In a nutshell, providing reservations in colleges and jobs and formulating laws for the protection of women isn’t enough to bring about gender parity. Steps that can make a mammoth difference are as follows:

  1. Extend Maternity Benefits
    Extending the age group of the Maternity Benefit (Amendment) Act, 2017 (requiring every establishment with fifty or more employees to have a crèche within a prescribed distance) to kids of 6 months to 12 years. According to the National Library of Medicine, the period of greatest impact of parenting on a child’s development occurs at adolescence, at a median age of 12 years. This will slightly reduce the stress of parenting on women.
  2. Increase Paternity Leave
    Giving men an extra month of paternity leave during their wife’s last month of maternity leave.
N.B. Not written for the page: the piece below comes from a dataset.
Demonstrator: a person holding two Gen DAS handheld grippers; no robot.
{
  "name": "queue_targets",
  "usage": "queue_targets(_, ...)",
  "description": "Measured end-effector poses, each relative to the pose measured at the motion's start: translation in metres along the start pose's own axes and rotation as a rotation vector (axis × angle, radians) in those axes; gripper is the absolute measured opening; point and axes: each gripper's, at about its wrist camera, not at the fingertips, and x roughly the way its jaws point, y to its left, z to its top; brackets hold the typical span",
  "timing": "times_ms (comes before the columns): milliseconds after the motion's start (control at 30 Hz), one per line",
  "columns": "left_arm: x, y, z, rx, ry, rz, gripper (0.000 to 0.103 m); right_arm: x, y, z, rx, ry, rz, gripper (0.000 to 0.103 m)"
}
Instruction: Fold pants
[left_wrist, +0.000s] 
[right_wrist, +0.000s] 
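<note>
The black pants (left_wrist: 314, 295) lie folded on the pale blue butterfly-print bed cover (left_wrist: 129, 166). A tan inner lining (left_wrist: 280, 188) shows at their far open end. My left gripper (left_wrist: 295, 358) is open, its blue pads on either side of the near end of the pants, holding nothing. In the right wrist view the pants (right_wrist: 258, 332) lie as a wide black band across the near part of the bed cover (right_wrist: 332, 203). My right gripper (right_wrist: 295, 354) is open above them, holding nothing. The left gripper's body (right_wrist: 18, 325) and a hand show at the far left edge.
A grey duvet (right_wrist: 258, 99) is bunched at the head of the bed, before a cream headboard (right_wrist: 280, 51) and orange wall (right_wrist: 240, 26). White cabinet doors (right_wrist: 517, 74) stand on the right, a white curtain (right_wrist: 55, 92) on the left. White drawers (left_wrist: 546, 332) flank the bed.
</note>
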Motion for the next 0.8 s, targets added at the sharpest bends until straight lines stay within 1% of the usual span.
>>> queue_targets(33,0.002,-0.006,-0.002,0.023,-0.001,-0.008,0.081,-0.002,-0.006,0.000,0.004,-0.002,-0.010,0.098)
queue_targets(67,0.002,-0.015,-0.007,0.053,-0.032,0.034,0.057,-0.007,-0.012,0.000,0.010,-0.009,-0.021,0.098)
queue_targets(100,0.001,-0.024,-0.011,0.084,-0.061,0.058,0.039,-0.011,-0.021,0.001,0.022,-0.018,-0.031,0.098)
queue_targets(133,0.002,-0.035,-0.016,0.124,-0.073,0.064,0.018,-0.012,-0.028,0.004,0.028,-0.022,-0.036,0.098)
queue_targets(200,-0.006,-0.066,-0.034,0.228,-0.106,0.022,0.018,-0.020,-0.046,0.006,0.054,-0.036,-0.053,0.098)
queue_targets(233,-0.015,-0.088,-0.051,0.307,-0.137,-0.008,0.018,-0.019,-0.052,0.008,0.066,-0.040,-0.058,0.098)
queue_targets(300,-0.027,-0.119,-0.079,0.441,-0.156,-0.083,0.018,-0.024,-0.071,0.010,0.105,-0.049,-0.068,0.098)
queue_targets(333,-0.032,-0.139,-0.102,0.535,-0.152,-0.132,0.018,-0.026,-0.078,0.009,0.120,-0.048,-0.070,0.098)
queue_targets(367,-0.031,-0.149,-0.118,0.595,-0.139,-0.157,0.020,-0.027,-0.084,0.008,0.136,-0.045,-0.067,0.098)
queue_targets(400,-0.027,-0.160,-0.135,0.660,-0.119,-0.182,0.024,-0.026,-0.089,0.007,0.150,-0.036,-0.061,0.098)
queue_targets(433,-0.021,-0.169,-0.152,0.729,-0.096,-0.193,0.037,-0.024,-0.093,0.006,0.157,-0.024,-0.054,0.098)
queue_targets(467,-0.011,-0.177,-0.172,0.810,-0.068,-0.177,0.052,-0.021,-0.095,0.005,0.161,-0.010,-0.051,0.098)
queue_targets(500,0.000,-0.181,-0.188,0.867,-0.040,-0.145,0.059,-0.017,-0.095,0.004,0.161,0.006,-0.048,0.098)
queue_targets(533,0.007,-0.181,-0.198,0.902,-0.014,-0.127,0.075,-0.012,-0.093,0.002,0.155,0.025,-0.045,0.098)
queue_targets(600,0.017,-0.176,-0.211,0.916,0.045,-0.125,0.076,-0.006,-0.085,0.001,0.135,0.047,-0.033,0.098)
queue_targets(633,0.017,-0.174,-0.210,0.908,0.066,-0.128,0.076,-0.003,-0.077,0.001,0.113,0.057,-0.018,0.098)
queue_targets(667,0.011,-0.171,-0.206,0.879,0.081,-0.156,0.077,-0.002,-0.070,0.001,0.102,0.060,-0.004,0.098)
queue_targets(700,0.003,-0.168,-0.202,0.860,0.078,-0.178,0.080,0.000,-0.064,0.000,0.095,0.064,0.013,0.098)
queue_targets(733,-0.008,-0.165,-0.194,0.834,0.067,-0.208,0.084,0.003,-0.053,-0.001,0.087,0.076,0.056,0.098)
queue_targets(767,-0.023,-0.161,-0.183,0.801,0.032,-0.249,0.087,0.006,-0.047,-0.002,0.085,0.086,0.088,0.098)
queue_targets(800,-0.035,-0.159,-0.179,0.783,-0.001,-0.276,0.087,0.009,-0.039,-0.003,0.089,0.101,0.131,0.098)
This will involve the father more in parenting, helping the mother slowly loosen the reins of motherhood and tighten her grip over her career by getting things in order before resuming work.
  3. Encourage Education During Maternity Leave
    Encouraging female employees to take up small courses during maternity leave. This has two benefits:
    a. It will act as an upskill for the job.
    b. It will encourage the new mother to make time for herself, away from family conundrums, potentially alleviating postpartum depression, as learning new things acts as a mental exercise.
  4. Fathers’ Involvement in Parenting
    Organizing regular ‘bring your kids to work’ days for fathers with a didactic motive to make them more involved in parenting. This would again reduce the stress on women.

Conclusion: Striving for Equity

This will unequivocally ensure equity, and maybe then we can talk about comparison between men and unfettered women in a supposedly equal world. These changes will increase the chances of women enjoying the best of both worlds. Because for women, family and kids are like the ‘delicious burdens’ that Walt Whitman mentions in his poem ‘Song of the Open Road’:

Still here I carry my old delicious burdens,
I carry them, men and women, I carry them with me wherever I go,
I swear it is impossible for me to get rid of them,
I am fill’d with them, and I will fill them in return.